Quota. at SOIL Gallery Challenges the White Gaze

Curators of the show use gallery admission as a lesson in privilege and race.

For the opening of Quota., an exhibition at the artist-run gallery space SOIL, the entry line stayed long all evening. This wasn’t too odd given it was First Thursday. Yet, throughout the duration of Quota.’s opening, SOIL remained nearly empty while the queue to enter swelled steadily. Why the wait?

According to the show statement, curators Satpreet Kahlon, Anisa Jackson, and Mel Carter wanted to invite artists to contribute artwork they’d make “if they felt none of the external and internal pressures that they normally face.” Because the premise is loose and the theme could be read as “no theme,” the works in Quota. span widely in media, styles, and messages. Tacoma-based artist Asia Tail, for example, presents four oil paintings in creamy gray tones of precise graphic renditions of snakes and apples, while Tacoma artist Christopher Paul Jordan’s piece Don’t Want None (Triptych) is an assemblage of Latex, bungee cables, and Styrofoam corroded from aerosol spray paint. Observing the works briefly, you may have trouble deducing common threads.

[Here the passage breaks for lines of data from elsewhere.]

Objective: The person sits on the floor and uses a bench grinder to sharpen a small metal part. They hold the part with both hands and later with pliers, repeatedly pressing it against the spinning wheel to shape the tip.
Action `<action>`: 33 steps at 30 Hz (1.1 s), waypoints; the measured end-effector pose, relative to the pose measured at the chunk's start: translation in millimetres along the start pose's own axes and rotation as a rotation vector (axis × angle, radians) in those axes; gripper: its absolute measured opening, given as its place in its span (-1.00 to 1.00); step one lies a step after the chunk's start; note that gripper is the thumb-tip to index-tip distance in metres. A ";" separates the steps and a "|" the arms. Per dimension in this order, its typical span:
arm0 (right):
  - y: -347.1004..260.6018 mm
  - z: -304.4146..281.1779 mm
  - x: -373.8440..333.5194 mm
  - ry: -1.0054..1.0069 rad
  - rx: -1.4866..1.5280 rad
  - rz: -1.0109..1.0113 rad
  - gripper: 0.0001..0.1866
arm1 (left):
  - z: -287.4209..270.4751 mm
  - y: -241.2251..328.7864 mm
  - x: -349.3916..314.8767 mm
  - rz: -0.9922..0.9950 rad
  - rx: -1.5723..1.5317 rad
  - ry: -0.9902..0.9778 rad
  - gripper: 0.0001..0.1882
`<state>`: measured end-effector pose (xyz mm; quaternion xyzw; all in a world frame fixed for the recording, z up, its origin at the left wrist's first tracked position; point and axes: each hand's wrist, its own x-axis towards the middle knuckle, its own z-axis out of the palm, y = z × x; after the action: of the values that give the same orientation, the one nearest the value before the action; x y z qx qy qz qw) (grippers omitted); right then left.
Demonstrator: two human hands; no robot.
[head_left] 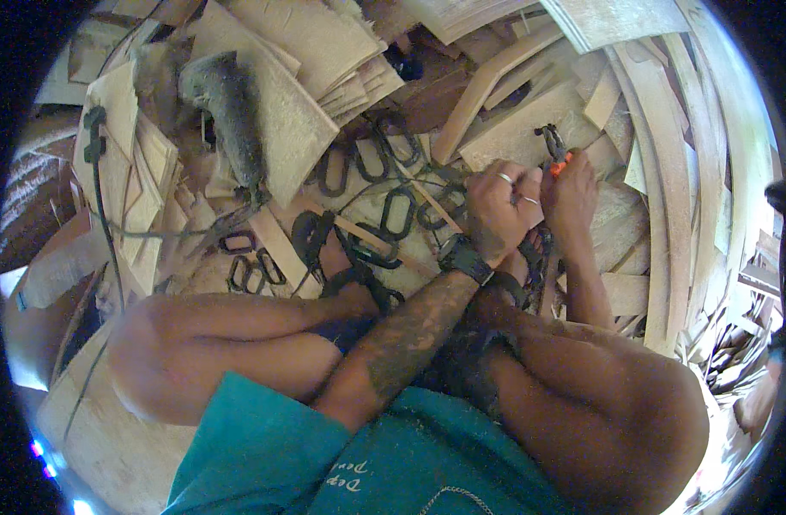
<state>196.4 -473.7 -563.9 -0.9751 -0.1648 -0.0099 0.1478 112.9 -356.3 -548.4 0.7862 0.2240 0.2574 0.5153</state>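
Note:
My right hand (573, 199) is closed around a pair of pliers (559, 153) with orange on the handles, their dark jaws pointing away from me. Just left of it, my left hand (501, 204) is held with fingers curled in and the thumb against them. Whatever those fingers pinch, if anything, is too small to make out. A ring sits on one finger, and a dark watch (466, 259) is on that wrist. Below and left of my hands lie several dark oval rings, one of them a large oval ring (398, 214).
A dust-covered power tool (232, 116) rests on wood sheets (299, 129) at the far left, with a dark cord (110, 223) nearby. Smaller dark rings (238, 242) lie near my left foot. Long curved wood strips (655, 197) and offcuts pile up at the right.

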 end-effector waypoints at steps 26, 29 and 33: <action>23.4 0.4 -4.2 -0.155 -0.014 0.020 -0.61 | 12.0 0.7 -49.3 0.003 -0.075 -0.033 -0.79; 29.7 -2.5 -5.8 -0.065 0.003 -0.122 -0.60 | 12.1 5.2 -58.6 -0.012 -0.054 -0.037 -0.79; 38.9 6.7 -3.8 -0.016 0.095 -0.076 -0.54 | 10.5 -0.2 -58.6 -0.020 -0.041 -0.041 -0.82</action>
<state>205.1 -508.1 -581.7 -0.9602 -0.2032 0.0003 0.1919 74.6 -399.7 -562.3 0.7784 0.2157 0.2404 0.5383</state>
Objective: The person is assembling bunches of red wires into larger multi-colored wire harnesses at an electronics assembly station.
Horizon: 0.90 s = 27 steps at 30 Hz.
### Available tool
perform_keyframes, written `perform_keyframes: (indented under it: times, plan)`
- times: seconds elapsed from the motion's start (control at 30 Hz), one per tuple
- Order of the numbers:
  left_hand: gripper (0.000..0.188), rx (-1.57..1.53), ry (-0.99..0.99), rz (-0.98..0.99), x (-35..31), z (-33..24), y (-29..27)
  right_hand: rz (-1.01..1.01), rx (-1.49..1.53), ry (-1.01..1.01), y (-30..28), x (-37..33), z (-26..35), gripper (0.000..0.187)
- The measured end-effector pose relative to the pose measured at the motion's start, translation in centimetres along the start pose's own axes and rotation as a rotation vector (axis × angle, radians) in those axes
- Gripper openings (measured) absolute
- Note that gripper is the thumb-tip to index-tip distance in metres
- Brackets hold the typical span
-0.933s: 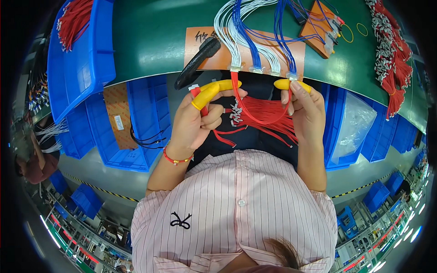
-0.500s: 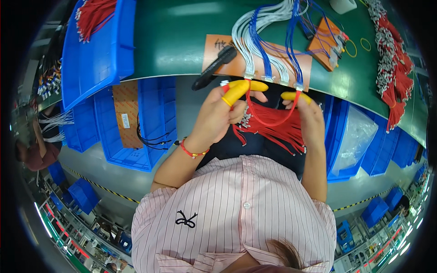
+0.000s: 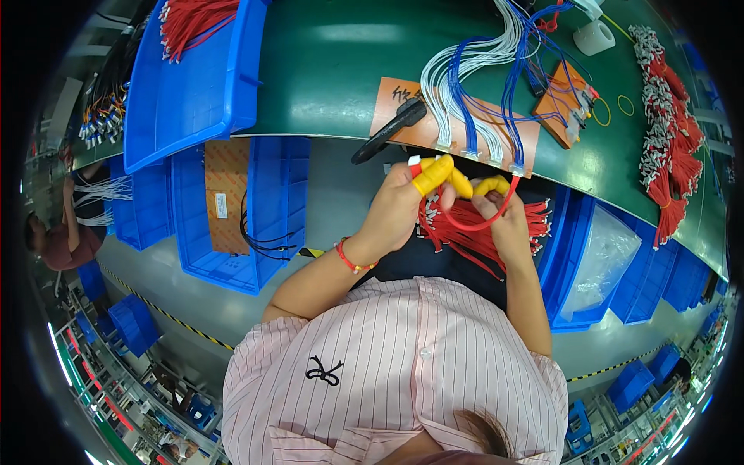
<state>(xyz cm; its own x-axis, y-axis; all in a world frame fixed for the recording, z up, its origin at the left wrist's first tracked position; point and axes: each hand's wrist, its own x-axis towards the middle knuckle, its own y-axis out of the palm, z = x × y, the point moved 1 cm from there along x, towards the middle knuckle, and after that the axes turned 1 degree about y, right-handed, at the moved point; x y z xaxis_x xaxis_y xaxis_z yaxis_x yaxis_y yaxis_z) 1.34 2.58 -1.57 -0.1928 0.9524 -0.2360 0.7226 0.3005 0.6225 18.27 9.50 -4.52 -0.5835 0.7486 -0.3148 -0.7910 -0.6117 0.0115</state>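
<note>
A red cable [image 3: 474, 229] hangs in a loop, its right end at the rightmost socket of an orange test board [image 3: 391, 101]. My left hand [image 3: 391, 213], with yellow finger covers, is closed on red cable. A white connector [image 3: 415, 161] sticks up from its grip. The loop's other end disappears among its fingertips. My right hand [image 3: 505, 221], also with yellow finger covers, is closed close by, with the loop across it; what its fingertips pinch is hidden. Below both hands, a bundle of red cables [image 3: 473, 244] lies on my lap.
White and blue wires [image 3: 446, 70] run to the board on the green table [image 3: 333, 77], beside a black tool handle [image 3: 387, 132]. An orange block [image 3: 562, 108] and red bundles [image 3: 674, 155] lie rightward. Blue bins [image 3: 186, 93] stand at left. Another person [image 3: 66, 232] is at far left.
The loop's left end has come away from the board's left socket into my left hand. My right hand has moved down and left from the plug, its index finger now curled. The view has shifted.
</note>
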Motion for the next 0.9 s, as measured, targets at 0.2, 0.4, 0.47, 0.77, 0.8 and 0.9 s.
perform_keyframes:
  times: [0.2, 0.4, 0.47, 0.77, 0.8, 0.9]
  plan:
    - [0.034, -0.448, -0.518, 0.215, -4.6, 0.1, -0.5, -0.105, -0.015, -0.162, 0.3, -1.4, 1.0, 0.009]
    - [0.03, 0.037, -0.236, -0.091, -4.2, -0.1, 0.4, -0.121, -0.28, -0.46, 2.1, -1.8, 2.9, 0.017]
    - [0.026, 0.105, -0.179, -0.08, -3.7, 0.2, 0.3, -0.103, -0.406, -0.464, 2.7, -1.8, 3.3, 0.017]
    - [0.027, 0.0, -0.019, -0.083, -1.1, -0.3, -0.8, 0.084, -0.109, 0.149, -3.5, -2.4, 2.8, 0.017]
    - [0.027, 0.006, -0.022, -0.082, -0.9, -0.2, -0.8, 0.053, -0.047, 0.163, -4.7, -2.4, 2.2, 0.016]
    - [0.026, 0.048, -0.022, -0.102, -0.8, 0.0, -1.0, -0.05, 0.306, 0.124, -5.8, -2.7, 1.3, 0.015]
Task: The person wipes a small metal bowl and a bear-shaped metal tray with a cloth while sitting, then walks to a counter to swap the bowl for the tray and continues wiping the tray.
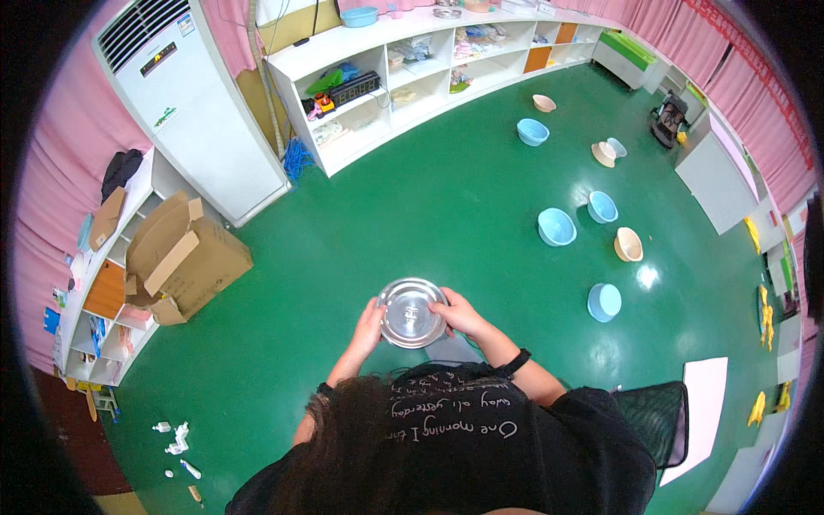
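Note:
Between my two hands I hold a shiny round metal dish [414,319] in front of my chest, its round face turned up to view. My left hand [370,328] grips its left rim, the fingers mostly hidden beneath. On the opposite rim, my right hand [461,314] has its thumb laid over the edge and the other fingers tucked under. Whether it is a single dish or a stack does not show. A greyish flat surface [452,350] is partly visible below the dish, close to my body.
Blue basins [557,227] and beige basins [628,245] are scattered on the green floor to the right. An opened cardboard box [193,257] stands at left. White shelves [412,77] line the back. Small white bottles [178,439] lie lower left; a black mesh chair [654,422] is at right.

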Demonstrator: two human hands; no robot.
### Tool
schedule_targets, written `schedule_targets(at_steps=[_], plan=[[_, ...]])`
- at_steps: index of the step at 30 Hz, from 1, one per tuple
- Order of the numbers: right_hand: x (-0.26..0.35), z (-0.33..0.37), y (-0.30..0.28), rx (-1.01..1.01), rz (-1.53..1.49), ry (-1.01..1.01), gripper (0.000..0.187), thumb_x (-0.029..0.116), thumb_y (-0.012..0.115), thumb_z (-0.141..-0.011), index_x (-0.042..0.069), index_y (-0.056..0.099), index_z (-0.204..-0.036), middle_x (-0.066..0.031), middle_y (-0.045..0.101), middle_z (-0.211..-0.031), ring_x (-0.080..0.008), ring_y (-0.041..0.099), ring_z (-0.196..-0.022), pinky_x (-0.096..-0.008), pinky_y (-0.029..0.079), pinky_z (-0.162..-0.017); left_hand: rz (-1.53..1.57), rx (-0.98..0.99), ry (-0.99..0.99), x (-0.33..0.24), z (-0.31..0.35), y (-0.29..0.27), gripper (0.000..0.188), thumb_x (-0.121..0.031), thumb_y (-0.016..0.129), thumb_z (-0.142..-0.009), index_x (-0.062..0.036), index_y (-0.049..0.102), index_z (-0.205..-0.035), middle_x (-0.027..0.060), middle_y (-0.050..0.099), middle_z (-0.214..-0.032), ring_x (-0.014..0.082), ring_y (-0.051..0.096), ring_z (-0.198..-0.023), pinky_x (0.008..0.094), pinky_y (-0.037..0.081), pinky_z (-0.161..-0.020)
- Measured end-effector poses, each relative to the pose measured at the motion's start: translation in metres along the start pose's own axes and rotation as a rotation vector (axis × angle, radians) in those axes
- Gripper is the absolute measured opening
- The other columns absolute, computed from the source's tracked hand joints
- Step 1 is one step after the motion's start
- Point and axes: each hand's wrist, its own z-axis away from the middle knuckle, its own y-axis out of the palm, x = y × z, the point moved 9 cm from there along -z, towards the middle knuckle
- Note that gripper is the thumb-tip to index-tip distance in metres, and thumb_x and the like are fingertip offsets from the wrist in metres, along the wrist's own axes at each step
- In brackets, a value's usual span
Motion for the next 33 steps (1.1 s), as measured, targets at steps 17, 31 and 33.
schedule_targets(at_steps=[17,31,33], plan=[[0.155,-0.313,-0.215,-0.027,-0.145,0.004,0.030,0.032,0.050,-0.096,0.003,0.048,-0.101,-0.0055,0.056,-0.063,-0.0160,0.054,-0.044,-0.0297,0.047,-0.040,-0.124,0.112,0.011,-0.152,-0.368,0.078,0.047,-0.033,0.041,-0.098,-0.0070,0.038,-0.137,0.0005,0.056,-0.077,0.0083,0.051,-0.054,0.0214,0.042,-0.046],[0.219,-0.605,-0.384,0.014,-0.034,0.111,0.027,0.028,0.052,-0.097,0.002,0.050,-0.094,-0.0082,0.060,-0.075,-0.0195,0.063,-0.061,-0.0331,0.057,-0.055,-0.154,0.393,-0.017,-0.207,-0.716,0.138,0.038,-0.032,0.040,-0.099,-0.0044,0.040,-0.125,0.0019,0.054,-0.068,0.0115,0.052,-0.049,0.0252,0.043,-0.046],[0.256,-0.640,-0.416,0.033,-0.041,0.080,0.026,0.028,0.052,-0.097,0.002,0.049,-0.094,-0.0091,0.060,-0.077,-0.0199,0.062,-0.060,-0.0337,0.057,-0.055,-0.220,0.498,-0.019,-0.225,-0.764,0.155,0.040,-0.033,0.040,-0.100,-0.0048,0.038,-0.128,0.0040,0.056,-0.070,0.0140,0.056,-0.051,0.0278,0.045,-0.047]])
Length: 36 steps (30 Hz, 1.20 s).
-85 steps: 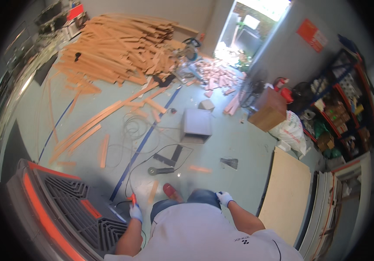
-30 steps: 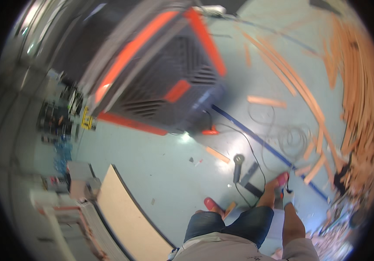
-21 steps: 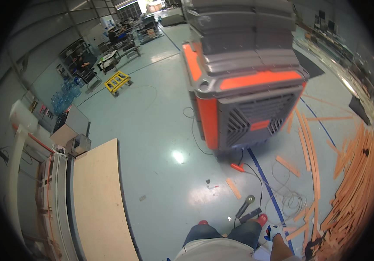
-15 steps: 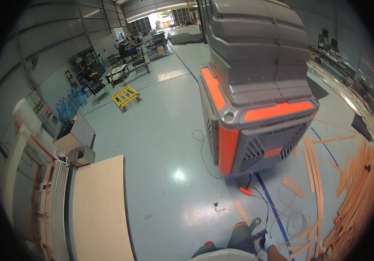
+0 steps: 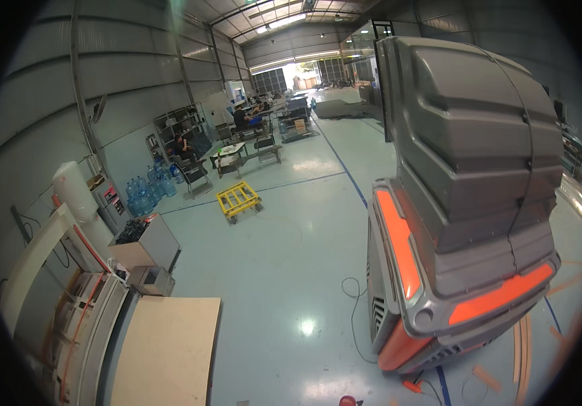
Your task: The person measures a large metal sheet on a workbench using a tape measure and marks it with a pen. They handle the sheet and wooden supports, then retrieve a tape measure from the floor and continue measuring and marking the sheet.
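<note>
Neither my left hand nor my right hand shows in the head view. In front of me to the right stands a large grey machine (image 5: pixel 483 155) with a ribbed, rounded cover and orange panels (image 5: pixel 399 243) along its lower body. A dark cable (image 5: pixel 355 318) lies on the floor by its left side. At the foot of the machine is a small orange piece (image 5: pixel 412 386), partly cut off by the lower edge. A small red object (image 5: pixel 347 401) shows at the bottom edge; its kind cannot be made out.
A pale board (image 5: pixel 166 352) lies at the lower left beside a long bench-like frame (image 5: pixel 84 331). Ahead stand a yellow wheeled frame (image 5: pixel 239 200), blue water bottles (image 5: pixel 145 191), a grey box (image 5: pixel 145 243) and chairs. People sit farther back. Orange strips (image 5: pixel 522 352) lie at the right.
The view has tilted up and turned left, so the machine sits lower and farther right. My right hand, gloved and holding a tool at the lower edge before, has left the picture.
</note>
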Motion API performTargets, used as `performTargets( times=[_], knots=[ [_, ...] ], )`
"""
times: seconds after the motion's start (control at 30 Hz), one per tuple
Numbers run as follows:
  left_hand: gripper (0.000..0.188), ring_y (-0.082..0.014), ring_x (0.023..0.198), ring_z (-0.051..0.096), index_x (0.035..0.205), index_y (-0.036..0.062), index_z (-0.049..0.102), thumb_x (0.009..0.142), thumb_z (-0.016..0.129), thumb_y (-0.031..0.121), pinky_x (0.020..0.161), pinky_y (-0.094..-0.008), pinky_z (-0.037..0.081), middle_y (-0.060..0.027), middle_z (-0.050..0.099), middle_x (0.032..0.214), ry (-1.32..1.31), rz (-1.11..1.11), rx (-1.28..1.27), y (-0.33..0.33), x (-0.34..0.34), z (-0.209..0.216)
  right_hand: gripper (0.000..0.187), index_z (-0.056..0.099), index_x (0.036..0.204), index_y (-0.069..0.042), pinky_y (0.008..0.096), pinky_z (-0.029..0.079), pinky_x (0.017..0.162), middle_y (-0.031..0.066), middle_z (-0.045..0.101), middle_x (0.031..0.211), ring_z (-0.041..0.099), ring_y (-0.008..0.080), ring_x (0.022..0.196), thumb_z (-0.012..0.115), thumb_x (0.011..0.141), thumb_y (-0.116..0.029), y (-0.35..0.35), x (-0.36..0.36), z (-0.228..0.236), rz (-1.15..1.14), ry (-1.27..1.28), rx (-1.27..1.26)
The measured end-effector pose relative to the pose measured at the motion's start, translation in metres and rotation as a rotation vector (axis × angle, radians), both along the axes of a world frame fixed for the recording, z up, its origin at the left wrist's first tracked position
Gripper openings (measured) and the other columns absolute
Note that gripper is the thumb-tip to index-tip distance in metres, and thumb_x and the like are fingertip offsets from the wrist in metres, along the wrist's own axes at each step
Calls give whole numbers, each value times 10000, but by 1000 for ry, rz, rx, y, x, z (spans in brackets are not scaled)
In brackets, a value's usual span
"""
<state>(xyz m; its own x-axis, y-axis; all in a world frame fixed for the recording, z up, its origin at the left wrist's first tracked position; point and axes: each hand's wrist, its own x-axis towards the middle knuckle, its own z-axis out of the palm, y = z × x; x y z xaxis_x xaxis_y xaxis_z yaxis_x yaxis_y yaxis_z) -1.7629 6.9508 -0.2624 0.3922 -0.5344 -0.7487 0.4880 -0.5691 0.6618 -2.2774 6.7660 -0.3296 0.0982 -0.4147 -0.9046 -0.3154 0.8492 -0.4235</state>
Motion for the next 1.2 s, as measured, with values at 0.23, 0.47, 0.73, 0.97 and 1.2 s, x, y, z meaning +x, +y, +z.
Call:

Lingering longer, you may connect examinations of race and origin countries among some artists’ work. Anissa Amalia’s installation So, You Want to be an American Citizen? mimics a Department of Homeland Security immigration office, reflecting her own frustrating navigation of this country’s immigration system. The bureaucratic simulation is complete with astonishingly realistic duplications of governmental documents with slightly tweaked, more holistic questions—perhaps Amalia’s wish for a more humane process. ~my motherland is a mouthful~, one of Sabella D’Souza’s videos, is a recording of a session on Periscope, Twitter’s live-streaming app. The artist performs for the growing amount of strangers who join her session, primping herself and adjusting her jewelry and garment, customized with the phrase “my motherland is a mouthful” printed on the fabric. Throughout the video she remains unresponsive to the viewers, who interact by sending steady floods of plump heart emoticons and comments, from benignly pestersome (“you’re beautiful”) to reprehensibly vile (“is Osama at your party?”) Here is D’Souza coolly reminding us that some bodies enable a deluge of violations, on the regular.

All the artists in Quota. are non-white. This, plus the absence of any mention of it in the show’s description, was the curators’ intent. “We didn’t want it to be pigeonholed as a ‘People of Color show,’ ” Carter shares. Artists themselves, the curators know first-hand that exhibition invitations by curators can turn out to be tokenizing—the interest is less in your work than in the diversity you’ll bring. Not to mention that artists of color are often invoked to educate the public about race, and while many are driven to explore these issues, the expectation on all artists of color to do so maintains white audiences as a central focus. To move away from these trappings, the curators removed all expectations.

I find the diversity in Quota. refreshing. It’s more than a United Colors of Benetton diversity where every census box is checked; instead, it’s a multitude of voices and interests. Within the show are overtly political pieces, those that focus on material practices, and those that subtly but decidedly decenter whiteness or Western modes of relation. mario lemafa’s what you won’t do for love, for instance, consists of photographs from a trip walking across the country sustained by gifts and other exchanges. Among the photographs is one of a hand-carved wooden cane, which lemafa tells me is a gift from Tuscarore natives who stopped their car while seeing lemafa walk. Another is of a ribbon lei lemafa formed for a friend. lemafa’s work is grounded in small acts of decolonization such as gift exchanges, in contrast to the prevailing market economy, that aided survival on this strenuous trip.

Back to the puzzling queue on opening night: All attendants were given a questionnaire, which, among other questions, asked them to identify their race. Those who identified as white were sent to wait, while self-identified people of color were let into the gallery immediately. You can imagine this was controversial. Some complied while others expressed anger. Some objected to what they deemed racial discrimination, but the curators would not confirm that the separation of the crowd was based on race. Kahlon shares that “I wanted it to recreate the feeling of uncertainty, where people of color wonder if we were denied something because of our skin, or something else.” Another intention, according to Jackson, was to “imagine a room absent of the white gaze and actually creating that space.” Jackson adds that “whenever you want to focus on the comfort of people of color, you’re accused of being anti-white. To me, it was more about those inside.” As commentary on quotas and the white gaze, the line and the range of reactions it ensued were as interesting as the works themselves. Quota., SOIL, 112 Third Ave. S., soilart.org. Noon–5 p.m. Thurs.–Sun. Ends July 30.